6 minute read

I had the opportunity to speak at DDD Melbourne 2026 about something that has consumed a lot of my thinking over the past year: how we actually get reliable results out of AI coding agents on real, messy codebases. The talk was titled “Throw Away The Vibes: Context Engineering Is All You Need,” and it distilled the practical lessons I have gathered while working on hypervelocity engineering workflows.

Many of us experience an intoxicating high the first time we use an AI coding agent. The “Hello World” example works flawlessly, and it feels like the future has arrived. Then we point the same agent at a large brownfield business repository and the magic evaporates. The frustration that follows is not a sign the tools are useless. It is a sign that we are feeding them the wrong context.

This talk was my attempt to explain why that happens, and what to do about it.

I presented earlier variations of this talk at the Melbourne .NET Meetup in September 2025 and at Apidays Australia 2025 in October 2025. Those slides are available here on Speaker Deck.

The video of the session is available on YouTube, and the slides are on Speaker Deck:

The talk premise, in short:

Coding agents are exceptional at generating text and code, but they have poor architectural and contextual judgement. The instinct when an agent produces bad code is to keep prompting it across many turns until it eventually gets things right. The better goal is to fix the context we feed the model so it produces an aligned, correct answer on the first attempt. That discipline is context engineering, and it matters far more than the “vibes.”

Beyond “Vibe Coding”

The core shift I wanted the audience to take away is a change in where we spend our effort. Vibe coding leans on a hopeful loop: let the agent generate something, notice it is wrong, and nudge it repeatedly until it converges. That loop is slow, it pollutes the conversation, and it rarely produces the quality we would accept from ourselves.

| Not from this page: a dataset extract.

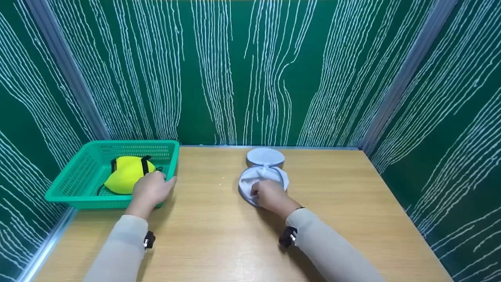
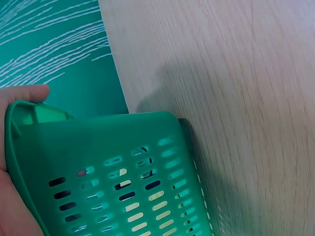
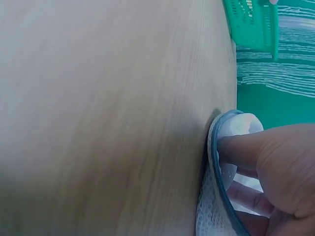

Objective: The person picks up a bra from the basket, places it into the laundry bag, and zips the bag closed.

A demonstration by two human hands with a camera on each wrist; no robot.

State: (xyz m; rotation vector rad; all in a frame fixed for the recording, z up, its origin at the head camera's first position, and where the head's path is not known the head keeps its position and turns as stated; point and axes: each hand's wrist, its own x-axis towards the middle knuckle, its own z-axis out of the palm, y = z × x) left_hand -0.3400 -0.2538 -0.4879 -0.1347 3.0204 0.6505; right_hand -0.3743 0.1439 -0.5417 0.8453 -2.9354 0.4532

Agents are brilliant generators and weak judges. Once you internalize that asymmetry, the job changes. Instead of correcting bad output after the fact, you invest in the input. You curate exactly what the model sees before it writes a single line, so the very first answer lands close to correct.

Why a Long Context Window Is Not Enough

A common reaction is to assume the fix is simply more context. Just throw thousands of files into a million-token window and let the model sort it out. In practice, that approach makes things worse, and I walked through four failure modes of long context to explain why:

  • Poisoning: If an agent hallucinates an error early in a thread and you keep using that thread, the bad information lingers in context and keeps corrupting everything generated afterwards.
  • Distraction: Models apply different attention weights across a long prompt, so they routinely miss crucial details buried inside large blocks of text. This is the familiar “needle in a haystack” problem.
  • Confusion: Superfluous or redundant information dilutes the signal and pulls the model toward irrelevant details.
  • Clash: When contradictory pieces of code or information coexist in the same window, the model cannot reliably tell which one to trust.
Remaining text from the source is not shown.